# [Task to carry out]
Reproduce, from the lines below, exactly the stretch that begins at the line containing "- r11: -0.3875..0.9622" and ends at the line containing "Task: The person", both included.

# [Data shown]
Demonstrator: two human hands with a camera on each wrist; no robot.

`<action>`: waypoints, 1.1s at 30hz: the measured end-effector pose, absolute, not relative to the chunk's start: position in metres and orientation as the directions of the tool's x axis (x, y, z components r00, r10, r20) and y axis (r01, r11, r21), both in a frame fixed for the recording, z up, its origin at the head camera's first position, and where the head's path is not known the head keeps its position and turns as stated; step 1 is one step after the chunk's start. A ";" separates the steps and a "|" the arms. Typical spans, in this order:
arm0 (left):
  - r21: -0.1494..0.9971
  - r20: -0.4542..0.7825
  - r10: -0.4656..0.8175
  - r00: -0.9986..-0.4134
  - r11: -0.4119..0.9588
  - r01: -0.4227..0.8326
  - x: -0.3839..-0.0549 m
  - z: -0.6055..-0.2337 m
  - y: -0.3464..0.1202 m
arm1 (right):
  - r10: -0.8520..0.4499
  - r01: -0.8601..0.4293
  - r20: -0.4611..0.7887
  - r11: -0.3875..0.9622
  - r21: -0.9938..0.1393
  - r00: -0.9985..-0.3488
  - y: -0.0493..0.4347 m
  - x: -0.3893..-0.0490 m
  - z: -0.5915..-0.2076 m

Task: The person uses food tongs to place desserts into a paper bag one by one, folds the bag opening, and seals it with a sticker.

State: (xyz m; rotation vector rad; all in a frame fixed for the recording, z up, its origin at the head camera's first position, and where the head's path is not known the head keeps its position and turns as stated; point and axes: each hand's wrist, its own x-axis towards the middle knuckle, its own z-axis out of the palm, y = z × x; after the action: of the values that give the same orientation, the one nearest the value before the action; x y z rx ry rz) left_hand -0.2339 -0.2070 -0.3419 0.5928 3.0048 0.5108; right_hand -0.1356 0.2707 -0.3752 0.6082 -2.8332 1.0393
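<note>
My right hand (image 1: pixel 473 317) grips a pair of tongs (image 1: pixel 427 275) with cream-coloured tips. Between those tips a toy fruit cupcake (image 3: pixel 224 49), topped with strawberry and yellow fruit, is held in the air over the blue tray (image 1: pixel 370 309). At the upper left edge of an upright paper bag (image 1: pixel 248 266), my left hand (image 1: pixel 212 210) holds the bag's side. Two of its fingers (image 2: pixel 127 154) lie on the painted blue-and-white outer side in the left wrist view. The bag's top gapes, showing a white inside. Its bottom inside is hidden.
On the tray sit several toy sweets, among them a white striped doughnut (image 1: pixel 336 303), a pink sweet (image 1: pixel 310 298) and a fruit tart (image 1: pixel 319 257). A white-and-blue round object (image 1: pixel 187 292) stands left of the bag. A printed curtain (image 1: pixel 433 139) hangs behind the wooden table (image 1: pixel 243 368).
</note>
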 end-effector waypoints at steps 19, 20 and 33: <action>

# [Solution for this task]
  - r11: -0.3875..0.9622
  - r21: -0.9938..0.1393
  - r00: -0.9985..-0.3488
  - y: -0.0493..0.4347 m
  - x: -0.3893..-0.0490 m
  - z: -0.5915..-0.2076 m

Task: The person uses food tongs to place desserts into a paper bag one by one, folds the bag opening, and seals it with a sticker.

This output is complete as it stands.